> _TASK TO CARRY OUT_
After finding the line containing "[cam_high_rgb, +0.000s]" below, please output that line and each following one through the line containing "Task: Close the", exactly as written.

Collected data

---

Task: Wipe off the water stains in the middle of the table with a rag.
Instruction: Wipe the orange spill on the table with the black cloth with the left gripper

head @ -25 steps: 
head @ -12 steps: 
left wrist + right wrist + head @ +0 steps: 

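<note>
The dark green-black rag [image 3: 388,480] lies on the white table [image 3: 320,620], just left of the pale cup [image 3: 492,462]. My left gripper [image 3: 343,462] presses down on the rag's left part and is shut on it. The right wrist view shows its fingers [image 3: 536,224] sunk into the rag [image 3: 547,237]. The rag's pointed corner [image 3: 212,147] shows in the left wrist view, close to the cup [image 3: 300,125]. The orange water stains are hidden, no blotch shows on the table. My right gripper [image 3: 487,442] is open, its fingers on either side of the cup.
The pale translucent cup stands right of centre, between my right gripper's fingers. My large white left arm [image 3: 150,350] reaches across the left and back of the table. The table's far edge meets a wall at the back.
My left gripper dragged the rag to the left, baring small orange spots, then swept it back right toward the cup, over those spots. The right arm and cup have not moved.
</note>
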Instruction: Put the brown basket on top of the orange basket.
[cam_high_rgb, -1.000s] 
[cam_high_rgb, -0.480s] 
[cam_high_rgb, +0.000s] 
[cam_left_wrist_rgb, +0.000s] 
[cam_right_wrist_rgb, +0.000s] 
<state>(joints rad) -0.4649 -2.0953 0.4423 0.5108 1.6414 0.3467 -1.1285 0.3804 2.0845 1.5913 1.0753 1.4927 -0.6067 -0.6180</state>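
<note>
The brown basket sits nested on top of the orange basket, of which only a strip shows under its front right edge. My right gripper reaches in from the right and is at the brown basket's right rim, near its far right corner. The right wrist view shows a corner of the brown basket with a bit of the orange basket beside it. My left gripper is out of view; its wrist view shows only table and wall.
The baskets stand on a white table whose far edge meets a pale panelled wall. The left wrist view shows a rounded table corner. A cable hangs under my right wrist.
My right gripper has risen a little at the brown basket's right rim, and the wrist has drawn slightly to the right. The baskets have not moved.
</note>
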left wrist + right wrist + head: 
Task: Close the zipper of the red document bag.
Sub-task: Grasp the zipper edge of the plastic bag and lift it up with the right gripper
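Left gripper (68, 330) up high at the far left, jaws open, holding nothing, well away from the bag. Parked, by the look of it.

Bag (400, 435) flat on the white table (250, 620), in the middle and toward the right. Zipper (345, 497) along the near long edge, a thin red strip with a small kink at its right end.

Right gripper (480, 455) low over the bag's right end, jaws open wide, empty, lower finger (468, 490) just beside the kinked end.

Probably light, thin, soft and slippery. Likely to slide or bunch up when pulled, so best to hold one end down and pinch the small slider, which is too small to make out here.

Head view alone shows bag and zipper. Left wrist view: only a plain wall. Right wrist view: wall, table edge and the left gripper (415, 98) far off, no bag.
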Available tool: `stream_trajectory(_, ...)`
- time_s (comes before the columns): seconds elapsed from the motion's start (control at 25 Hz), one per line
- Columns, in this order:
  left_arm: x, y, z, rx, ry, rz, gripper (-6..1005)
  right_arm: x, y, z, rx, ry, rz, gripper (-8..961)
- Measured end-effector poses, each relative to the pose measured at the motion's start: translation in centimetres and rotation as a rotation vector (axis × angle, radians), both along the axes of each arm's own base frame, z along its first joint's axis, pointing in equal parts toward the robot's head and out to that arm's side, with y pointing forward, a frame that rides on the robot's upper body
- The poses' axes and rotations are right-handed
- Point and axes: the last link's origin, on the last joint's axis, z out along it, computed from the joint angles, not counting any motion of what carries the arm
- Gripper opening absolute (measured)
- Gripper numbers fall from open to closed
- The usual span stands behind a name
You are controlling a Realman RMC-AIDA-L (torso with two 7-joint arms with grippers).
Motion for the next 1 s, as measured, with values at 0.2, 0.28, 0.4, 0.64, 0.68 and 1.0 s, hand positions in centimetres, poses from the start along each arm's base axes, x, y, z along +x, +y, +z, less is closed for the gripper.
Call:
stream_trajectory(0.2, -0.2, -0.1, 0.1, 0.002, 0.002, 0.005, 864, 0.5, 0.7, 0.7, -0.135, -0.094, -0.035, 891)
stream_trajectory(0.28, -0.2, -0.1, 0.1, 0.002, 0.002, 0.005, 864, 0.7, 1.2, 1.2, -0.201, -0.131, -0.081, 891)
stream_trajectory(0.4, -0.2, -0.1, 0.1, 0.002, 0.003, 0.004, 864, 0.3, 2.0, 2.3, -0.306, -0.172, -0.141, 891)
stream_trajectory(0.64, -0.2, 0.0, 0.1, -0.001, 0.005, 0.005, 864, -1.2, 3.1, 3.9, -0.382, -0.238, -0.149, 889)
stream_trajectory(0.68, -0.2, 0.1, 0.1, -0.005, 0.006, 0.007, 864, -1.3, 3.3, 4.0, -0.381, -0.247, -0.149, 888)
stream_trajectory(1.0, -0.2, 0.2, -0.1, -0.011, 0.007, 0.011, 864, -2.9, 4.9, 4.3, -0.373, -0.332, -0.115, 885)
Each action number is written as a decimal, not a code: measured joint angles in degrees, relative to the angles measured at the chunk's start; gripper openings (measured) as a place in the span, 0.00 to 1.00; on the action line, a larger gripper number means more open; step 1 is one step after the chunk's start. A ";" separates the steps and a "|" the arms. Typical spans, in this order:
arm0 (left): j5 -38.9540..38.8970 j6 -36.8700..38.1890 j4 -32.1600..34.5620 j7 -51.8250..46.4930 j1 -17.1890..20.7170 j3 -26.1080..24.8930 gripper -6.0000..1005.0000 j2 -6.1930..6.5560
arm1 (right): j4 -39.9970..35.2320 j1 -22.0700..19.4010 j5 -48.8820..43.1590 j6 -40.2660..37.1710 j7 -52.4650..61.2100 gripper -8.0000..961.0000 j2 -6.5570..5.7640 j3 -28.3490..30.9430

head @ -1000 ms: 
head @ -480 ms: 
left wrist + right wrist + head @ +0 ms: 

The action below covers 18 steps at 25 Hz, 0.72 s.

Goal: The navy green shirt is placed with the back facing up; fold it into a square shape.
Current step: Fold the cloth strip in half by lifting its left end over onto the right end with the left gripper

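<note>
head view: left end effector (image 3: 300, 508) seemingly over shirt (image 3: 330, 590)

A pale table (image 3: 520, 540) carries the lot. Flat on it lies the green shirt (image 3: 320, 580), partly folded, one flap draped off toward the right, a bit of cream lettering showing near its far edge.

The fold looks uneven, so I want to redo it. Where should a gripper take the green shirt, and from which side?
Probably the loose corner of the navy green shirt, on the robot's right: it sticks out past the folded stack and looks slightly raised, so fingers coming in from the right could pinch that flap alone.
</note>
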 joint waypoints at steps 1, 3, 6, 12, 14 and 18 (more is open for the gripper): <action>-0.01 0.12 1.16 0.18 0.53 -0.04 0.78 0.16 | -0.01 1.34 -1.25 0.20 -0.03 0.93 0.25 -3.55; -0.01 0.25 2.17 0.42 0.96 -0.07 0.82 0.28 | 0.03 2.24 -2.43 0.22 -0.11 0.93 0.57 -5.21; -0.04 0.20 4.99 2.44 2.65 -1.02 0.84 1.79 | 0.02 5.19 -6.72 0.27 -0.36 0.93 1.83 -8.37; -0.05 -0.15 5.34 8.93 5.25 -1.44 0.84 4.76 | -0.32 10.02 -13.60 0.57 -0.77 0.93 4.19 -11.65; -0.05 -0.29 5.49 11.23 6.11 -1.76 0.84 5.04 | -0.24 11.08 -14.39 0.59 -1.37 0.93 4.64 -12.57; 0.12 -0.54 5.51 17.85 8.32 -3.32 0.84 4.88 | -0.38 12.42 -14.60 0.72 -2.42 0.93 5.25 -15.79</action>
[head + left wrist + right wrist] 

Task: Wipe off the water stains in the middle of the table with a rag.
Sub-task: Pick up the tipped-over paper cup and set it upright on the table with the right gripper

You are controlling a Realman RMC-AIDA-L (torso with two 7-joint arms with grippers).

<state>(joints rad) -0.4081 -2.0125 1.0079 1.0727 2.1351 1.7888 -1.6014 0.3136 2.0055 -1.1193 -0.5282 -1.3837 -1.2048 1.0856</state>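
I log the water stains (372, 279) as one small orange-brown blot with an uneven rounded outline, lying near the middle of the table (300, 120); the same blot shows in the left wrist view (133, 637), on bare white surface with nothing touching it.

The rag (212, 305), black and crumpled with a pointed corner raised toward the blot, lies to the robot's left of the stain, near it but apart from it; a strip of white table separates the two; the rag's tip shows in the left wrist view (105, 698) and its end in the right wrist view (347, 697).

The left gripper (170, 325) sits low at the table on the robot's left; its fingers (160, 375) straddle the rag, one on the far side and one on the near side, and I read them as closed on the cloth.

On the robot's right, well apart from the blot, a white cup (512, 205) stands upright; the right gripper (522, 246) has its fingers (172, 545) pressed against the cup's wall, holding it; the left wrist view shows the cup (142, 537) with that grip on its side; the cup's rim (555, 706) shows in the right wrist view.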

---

> _ANSWER TO THIS TASK_
[cam_high_rgb, +0.000s] 
[cam_left_wrist_rgb, +0.000s] 
[cam_right_wrist_rgb, +0.000s] 
<state>(joints rad) -0.4649 -2.0953 0.4423 0.5108 1.6414 0.3467 -1.1285 0.3804 2.0845 1.5913 1.0753 1.4927 -0.6067 -0.6180</state>
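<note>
The brown basket sits nested on top of the orange basket, of which only a strip shows under its front right edge. My right gripper reaches in from the right and is at the brown basket's right rim, near its far right corner. The right wrist view shows a corner of the brown basket with a bit of the orange basket beside it. My left gripper is out of view; its wrist view shows only table and wall.
The baskets stand on a white table whose far edge meets a pale panelled wall. The left wrist view shows a rounded table corner. A cable hangs under my right wrist.
My right gripper has risen a little at the brown basket's right rim, and the wrist has drawn slightly to the right. The baskets have not moved.
</note>
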left wrist + right wrist + head: 
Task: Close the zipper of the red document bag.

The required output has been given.